#### Work item
Report only how many lines of the records contain the word "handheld".
------ Records provided
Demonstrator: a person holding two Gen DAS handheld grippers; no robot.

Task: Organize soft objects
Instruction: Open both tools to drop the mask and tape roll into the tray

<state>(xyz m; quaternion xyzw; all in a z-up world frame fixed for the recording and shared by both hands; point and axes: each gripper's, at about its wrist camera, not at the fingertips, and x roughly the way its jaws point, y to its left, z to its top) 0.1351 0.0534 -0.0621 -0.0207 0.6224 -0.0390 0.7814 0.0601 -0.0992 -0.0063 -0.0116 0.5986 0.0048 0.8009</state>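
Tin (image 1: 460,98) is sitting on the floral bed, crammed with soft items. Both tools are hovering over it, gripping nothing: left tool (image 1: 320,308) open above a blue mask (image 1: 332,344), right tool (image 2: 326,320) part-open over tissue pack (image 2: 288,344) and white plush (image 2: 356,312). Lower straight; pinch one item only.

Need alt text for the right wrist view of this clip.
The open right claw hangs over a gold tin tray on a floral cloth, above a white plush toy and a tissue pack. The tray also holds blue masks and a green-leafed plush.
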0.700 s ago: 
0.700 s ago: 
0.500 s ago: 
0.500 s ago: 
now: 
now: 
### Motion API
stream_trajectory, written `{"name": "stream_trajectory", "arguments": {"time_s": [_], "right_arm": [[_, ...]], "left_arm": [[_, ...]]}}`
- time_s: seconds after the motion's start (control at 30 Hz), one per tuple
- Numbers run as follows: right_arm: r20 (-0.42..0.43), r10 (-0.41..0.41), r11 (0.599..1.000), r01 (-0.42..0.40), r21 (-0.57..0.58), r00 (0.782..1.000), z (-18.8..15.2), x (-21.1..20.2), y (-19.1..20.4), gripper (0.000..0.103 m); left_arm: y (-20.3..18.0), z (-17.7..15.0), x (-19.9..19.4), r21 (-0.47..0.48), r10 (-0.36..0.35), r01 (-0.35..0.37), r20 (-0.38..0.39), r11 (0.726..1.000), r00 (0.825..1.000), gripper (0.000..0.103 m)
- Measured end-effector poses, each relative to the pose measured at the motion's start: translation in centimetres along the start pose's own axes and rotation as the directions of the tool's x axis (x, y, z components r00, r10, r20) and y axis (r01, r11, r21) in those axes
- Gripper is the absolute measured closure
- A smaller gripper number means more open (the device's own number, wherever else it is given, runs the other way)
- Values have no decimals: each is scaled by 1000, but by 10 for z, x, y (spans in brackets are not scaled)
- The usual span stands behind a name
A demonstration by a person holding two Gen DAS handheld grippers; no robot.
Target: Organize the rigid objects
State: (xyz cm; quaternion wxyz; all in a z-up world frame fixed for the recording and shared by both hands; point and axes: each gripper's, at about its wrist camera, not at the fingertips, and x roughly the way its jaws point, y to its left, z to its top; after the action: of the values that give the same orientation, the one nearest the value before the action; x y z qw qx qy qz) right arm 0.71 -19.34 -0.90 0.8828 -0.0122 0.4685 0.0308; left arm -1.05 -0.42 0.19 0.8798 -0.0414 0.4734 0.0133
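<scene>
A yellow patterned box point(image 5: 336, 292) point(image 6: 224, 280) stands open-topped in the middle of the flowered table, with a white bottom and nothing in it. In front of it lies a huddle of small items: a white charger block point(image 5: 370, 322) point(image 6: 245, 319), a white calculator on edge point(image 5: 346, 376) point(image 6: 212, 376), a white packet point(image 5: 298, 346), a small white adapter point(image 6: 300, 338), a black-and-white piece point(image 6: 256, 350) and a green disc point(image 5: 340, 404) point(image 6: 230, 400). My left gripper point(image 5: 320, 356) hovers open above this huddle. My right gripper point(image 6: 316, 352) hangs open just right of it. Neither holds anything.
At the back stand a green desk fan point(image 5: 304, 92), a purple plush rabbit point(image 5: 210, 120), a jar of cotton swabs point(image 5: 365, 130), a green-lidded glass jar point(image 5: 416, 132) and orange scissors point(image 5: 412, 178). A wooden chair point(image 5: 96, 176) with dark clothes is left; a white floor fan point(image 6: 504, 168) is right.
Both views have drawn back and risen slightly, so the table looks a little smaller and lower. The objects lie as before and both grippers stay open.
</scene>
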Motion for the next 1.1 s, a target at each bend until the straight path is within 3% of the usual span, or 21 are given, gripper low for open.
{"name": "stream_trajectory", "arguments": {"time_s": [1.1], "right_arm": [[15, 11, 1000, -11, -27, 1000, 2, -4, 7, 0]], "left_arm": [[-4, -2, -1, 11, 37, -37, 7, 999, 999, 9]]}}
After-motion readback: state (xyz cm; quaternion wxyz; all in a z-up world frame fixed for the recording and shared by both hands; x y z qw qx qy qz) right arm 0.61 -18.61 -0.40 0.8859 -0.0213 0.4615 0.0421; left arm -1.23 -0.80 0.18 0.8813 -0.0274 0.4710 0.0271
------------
#### Answer section
2